I’ve learned a long time ago that not all security research pans out with a stack of vulnerabilities but every time I venture down a rabbit hole I learn something along the way. This is one of those times.

During a recent assessment ^Lift team member Jon Lamendola found an access_token on a url for a project dependency and that got us thinking:

wonder if any npm dependencies are using urls that contain tokens or passwords.

That was enough to nerd snipe an hour of my time as I answered his question and found a few more to answer along the way. Let me take you through the process and we’ll see what results shook out of the npm registry.

Gathering of the urls

To get the url’s the first thing I had todo was get the metadata from the registry. I do this with a script that looks like this.

wget "https://replicate.npmjs.com/registry/_all_docs?include_docs=true" -O registry.json

This will yield you an 8GB JSON file should you want to do your own spelunking. A stream and some for loops later I had a file that contained urls from any dependency that referenced it’s source as a url. The result was 9,326 unique urls from 7,482 modules. Not as many as I had suspected, but enough to keep going.

Looking for access_tokens

Quick grep for access_token and various other key words (key, token, secret, password) yielded no modules that contained a token similar to what Jon had witnessed.

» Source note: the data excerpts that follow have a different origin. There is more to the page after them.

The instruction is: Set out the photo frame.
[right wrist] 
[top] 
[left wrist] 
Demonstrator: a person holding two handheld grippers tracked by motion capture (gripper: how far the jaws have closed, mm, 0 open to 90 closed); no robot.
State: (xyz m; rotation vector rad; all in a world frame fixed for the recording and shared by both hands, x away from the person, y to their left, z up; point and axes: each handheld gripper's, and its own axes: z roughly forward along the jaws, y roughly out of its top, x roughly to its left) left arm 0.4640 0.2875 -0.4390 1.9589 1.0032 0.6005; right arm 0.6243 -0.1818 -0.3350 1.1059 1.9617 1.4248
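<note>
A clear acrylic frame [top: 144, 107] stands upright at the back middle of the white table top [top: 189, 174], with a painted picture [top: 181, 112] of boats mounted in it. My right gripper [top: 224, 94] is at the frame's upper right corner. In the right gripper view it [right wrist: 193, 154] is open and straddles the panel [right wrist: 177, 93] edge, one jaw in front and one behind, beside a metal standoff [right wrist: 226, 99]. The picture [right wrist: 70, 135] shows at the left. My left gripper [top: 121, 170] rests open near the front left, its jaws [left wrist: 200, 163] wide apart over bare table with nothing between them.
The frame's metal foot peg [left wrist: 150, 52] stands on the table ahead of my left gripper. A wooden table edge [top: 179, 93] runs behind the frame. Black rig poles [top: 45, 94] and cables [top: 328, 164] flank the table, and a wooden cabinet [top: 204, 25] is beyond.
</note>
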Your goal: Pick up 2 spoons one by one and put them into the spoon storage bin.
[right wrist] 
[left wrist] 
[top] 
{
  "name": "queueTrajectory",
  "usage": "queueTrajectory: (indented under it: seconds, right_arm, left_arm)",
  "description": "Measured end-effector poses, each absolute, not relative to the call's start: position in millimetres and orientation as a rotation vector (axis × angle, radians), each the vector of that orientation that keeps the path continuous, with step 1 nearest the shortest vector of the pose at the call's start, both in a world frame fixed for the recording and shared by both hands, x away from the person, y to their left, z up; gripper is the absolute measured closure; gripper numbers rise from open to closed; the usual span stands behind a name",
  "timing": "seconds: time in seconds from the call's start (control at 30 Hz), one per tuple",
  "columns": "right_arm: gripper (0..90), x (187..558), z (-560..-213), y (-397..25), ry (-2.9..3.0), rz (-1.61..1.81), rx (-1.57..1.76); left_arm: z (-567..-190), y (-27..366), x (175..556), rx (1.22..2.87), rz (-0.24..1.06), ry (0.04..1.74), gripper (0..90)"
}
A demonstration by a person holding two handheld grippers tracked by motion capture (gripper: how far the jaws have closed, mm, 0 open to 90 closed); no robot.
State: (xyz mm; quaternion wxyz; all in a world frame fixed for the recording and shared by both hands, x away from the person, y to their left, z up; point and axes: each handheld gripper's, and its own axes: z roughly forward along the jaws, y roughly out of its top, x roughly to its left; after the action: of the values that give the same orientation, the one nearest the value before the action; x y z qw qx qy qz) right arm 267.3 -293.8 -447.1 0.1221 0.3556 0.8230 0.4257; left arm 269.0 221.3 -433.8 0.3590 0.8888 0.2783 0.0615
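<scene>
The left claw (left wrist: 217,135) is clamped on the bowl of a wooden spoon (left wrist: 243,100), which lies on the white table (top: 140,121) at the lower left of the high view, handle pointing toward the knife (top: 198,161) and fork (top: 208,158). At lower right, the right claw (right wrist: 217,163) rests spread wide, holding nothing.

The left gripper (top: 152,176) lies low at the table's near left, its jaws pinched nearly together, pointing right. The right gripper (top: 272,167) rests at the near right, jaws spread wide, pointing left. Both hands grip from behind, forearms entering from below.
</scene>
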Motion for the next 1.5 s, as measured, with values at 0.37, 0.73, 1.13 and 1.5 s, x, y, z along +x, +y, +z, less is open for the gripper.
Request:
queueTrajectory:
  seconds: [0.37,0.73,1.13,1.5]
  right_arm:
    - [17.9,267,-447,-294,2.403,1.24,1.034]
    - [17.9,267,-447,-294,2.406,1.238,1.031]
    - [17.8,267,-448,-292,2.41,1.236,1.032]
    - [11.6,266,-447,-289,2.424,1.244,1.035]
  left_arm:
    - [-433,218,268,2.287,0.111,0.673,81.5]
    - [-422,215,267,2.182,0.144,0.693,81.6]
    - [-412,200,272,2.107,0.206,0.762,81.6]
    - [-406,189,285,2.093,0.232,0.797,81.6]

I also looked for any urls that had query string parameters just for coverage sake and also urls that contained HTTP basic auth and the result of interest was again 0. I was surprised at the random places (like dropbox.com) people were referencing to install dependencies from, I had to keep digging around.

EDIT: Jon Lamendola took a look over the url list after I had published this and found a needle in the haystack. 1 set of basic auth credentials that seem to be invalid at this time.

Interesting to note that 845 of those url’s are just using HTTP, not HTTPS. Those modules could potentially be vulnerable to MTIM if the attacker had the right network position (you never npm i at the coffee shop do you?)

Removing every github.com, github.io, and npmjs.org url and filtering the list further by hand brought it down to 75 domains and this is where things got interesting.

A few of those were very much Amazon S3 buckets. I resolved every domain to see if they resolved to an S3 bucket and added them to the list of potential S3 buckets, then I visited each one looking to see which ones were not active anymore. As S3 is a global name space if I found an abandoned bucket still in use I could grab it and fill it with whatever nefarious package material I wanted.

This was fun. I found 2 buckets to squat on. 🎉 But as I looked further those dependencies were used for a really old version of the modules so while I grabbed the buckets for the sake of science and maybe I could compromise something but the likelihood went down greatly as it wasn’t a recent version or popular module.

The rabbit hole continues… I thought are any of those domains expired? Same principle as the buckets, I could register the domain if it was to become expired and then take over the resources. Again nothing. 😭

Most of these were long shots, but hey I looked and learned a few things along the way.

  • Be cautious of packages with urls for dependencies. What’s interesting to remember here is that these dependency resources are mutable. Maybe the hosting server says for anybody with .gov owned addresses gets one file and everyone gets another one.

  • Make sure dependencies you use don’t have dependencies that reference HTTP only url’s. Those will be susceptible to tampering the first time you install it. What was fun to learn was that while the HTTP based dependencies won’t have that integrity check on their first download npm will store the hash inside the package-lock.json file for integrity on future installations. This is one good reason you should be checking in your package-lock.json.

  • Finally if you use a S3 bucket for something, just assume you are going to have to keep that bucket around forever. Even if you empty it out keep your hands on it and don’t let me have it.